As with jobs, the export requirement is qualitative as well as quantitative. Many countries are seeking to upgrade and diversify their export base, and so require foreign investors to push the processing of raw materials or the assembly of components a stage or two further than might otherwise occur. A particular objective is building high-technology exports.3
Some efforts are still being made to get foreign firms to replace imports as well. Canada recently barred a major U.S. computer company from competing for government contracts unless it helped Canada achieve balanced trade in that sector, by replacing imports as well as exporting. However, host countries are increasingly emphasizing exports because such a focus permits larger-scale production, greater efficiency, and more jobs and growth for the longer run. The shift requires more explicit policies toward the foreign investor and more affirmative action by the firms (especially if the host country is to avoid the costs to its wider objectives of excessive export subsidies and undervalued exchange rates). In addition, larger production runs by the subsidiaries mean greater potential conflict with the economic interests of the home country. This issue well illustrates the increasing clashes among countries which may arise.
Finally, virtually all host countries are seeking majority (if not complete) ownership of local subsidiaries of foreign firms. Many are seeking a major share in day-to-day management as well. The objective is to increase the likelihood that the subsidiary will respond positively to the national policies of the host country rather than to the global strategy of the corporate family, headquartered in the United States or another home country, and perhaps to the global strategy of the government of the home country as well.
Some of these host-country policies treat the multinational firm differently from local companies, though many do not. The main point, however, is not whether the policies are discriminatory. The significance is their clear intent to shift toward the host country the package of benefits brought by the foreign firms. To the extent that they do so successfully to an important degree, they trigger a potentially important new source of international conflict. To the extent that they do so through measures which produce results different from market-determined outcomes, there is increased justification for such clashes and even greater likelihood that they will occur.
The firms themselves may have little or no objection to these host-country policies. They may be relatively indifferent, within fairly broad limits, as to where to locate sizable portions of their production and how to finance it.4 They may quite easily accommodate to host-country requirements on a majority, if not all, of the issues raised. The alacrity with which many firms have accepted the exceptionally detailed and far-reaching conditions imposed by Communist host countries is the most dramatic example, but the phenomenon is common. If too many firms do not play, a host country will sense that it has pushed too hard and retreat on the least important of its concerns, until it finds the mix that will maximize its interests.
The cooperativeness of the firms is promoted by the newly powerful positions of the host countries, as outlined above. It is often further accelerated by specific inducements. Some of the most frequent are favored tax treatment, export subsidies, "location grants" within the context of regional policies, subsidized training of local labor, prohibitions of strikes, preferred access to local credit, and protection against imports.

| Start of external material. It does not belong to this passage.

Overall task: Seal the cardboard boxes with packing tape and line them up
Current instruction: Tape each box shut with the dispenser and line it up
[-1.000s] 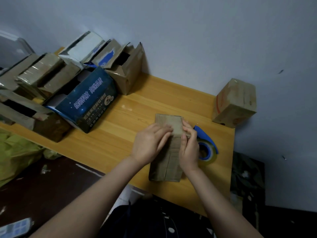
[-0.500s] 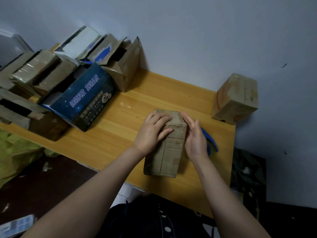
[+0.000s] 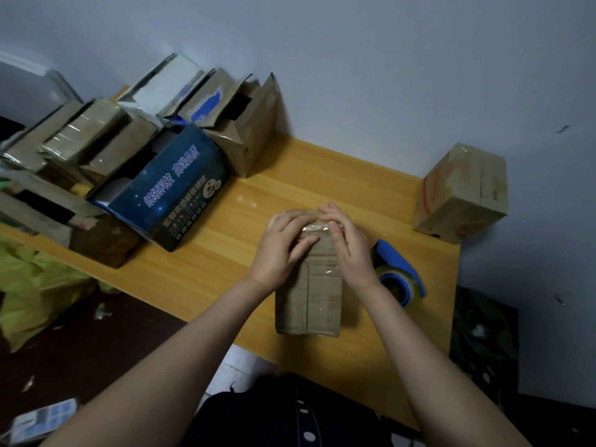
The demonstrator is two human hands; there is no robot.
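Sealing step: your left hand [image 3: 283, 248] and right hand [image 3: 352, 251], fingers flat, press tape onto the far end of the long brown cardboard box [image 3: 322, 301] on the wooden table [image 3: 322, 175]; next probably line it up.

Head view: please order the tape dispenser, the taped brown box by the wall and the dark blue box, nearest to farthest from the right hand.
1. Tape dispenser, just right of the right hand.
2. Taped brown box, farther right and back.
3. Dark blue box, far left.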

These considerations round out the strategies of the host countries. To maximize their returns, they must not only harness the activities of the firms but assure that the investments actually proceed. Thus they utilize the traditional mix of carrot and stick. The greater the incentives, the further the firms will, of course, tilt toward complying with the requests of their hosts.
Thus, a second broad trend is toward collaboration between the multinational firms and their hosts, and greater distance between the firms and their home governments. Few firms any longer appeal to their home government for support against host governments even in cases of outright nationalization, let alone to deal with the growing array of economic and political requirements which they face. Some firms, particularly in the natural resources industries, seek to limit the leverage of host countries by blending together capital from a variety of countries and selling their output forward to buyers in a variety of countries, to increase the problems for the host if it takes extreme action.5 But even this strategy does not deter the achievement of the host's primary objectives; indeed, it may promote them by enhancing the inflow of external capital and assuring a diversified export market. And most firms, in recognition of the current balance of power, are in fact cooperating fully with their hosts. The oil industry is the most obvious recent case in point, but the trend is certainly widespread.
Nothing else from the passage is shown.